When Chef Marling arrived at Southland six years ago, he set out to do something different: He forged a relationship with local growers, seeking to keep the products on his menu as regional as possible.
From the charcoal for his grills (sourced from Timber, Missouri, in the Ozarks) to his catfish (from Pride of the Pond out of Tunica, Mississippi), Marling has emphasized the importance of a local supply chain. As Southland grows, these local partnerships are growing too.

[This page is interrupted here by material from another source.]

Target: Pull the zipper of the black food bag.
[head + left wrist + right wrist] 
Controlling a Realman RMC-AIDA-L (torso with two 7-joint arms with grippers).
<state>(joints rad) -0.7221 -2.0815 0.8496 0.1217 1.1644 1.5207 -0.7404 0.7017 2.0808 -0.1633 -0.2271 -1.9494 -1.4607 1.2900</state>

Marling’s most meaningful business relationship has been with Home Place Pastures, a grassfed beef and pork farm in Como, Mississippi. From Home Place, Marling sources everything from the meat for his charcuterie boards and burger patties to the center-cut pork chops to be featured in Southland’s new Ignite Steakhouse. Central to this relationship is Home Place’s fifth-generation operator, Marshall Bartlett, with whom Marling workshops menu ideas, rethinking what is possible in casino dining in West Memphis.
“There are practical reasons to go local,” Bartlett says. “You build up the local economy and put money back into it; you create food system resilience and sustainability. This is agriculture—it affects our bodies, our water supply. These are all positives, but it doesn’t mean it’s easy.”
When Covid changed the food industry in 2020, Marling couldn’t depend on large, out-of-town suppliers.
“Home Place Pastures could keep up when national suppliers couldn’t get trucks into town,” he says. “I wanted food with a story, a cut no one else had, and Marshall would work with me on different cuts.”
They’re both quick to point out that their guests care about what they eat and where it comes from. “The more you diversify your food sourcing, the more secure you are,” says Bartlett. “When stores are empty, when big suppliers can’t get to you, your local suppliers help you. It might not always be the cheapest or the most efficient, but you get food to your kitchen.”
Bartlett works with Marling and his team, answering the ever-changing demands in volume and product. “Locally sourced food definitely elevates Southland,” Bartlett says. “It becomes a destination.”
Indeed, creating a destination for both dining and gaming is central to Southland’s expansion. “We have so many possibilities with the new area. New bars, new restaurants. We want to enhance our guests’ experience,” says Natalie Carlson, marketing manager of Southland Casino Racing.
Marling highlights The Kitchen, the buffet concept that will open in Southland’s new expansion. Unlike most casino buffets with hot wells, 80 percent of the food preparation and cooking will take place on the line in front of the guests. Not only does it give Marling’s staff the ability to cook fresher and better dishes, but it allows the guests to customize their order. Ignite Steakhouse features a glass-enclosed kitchen, also allowing Southland’s diners to see food preparation taking place. The Fry House will feature locally sourced catfish and house-cut fries.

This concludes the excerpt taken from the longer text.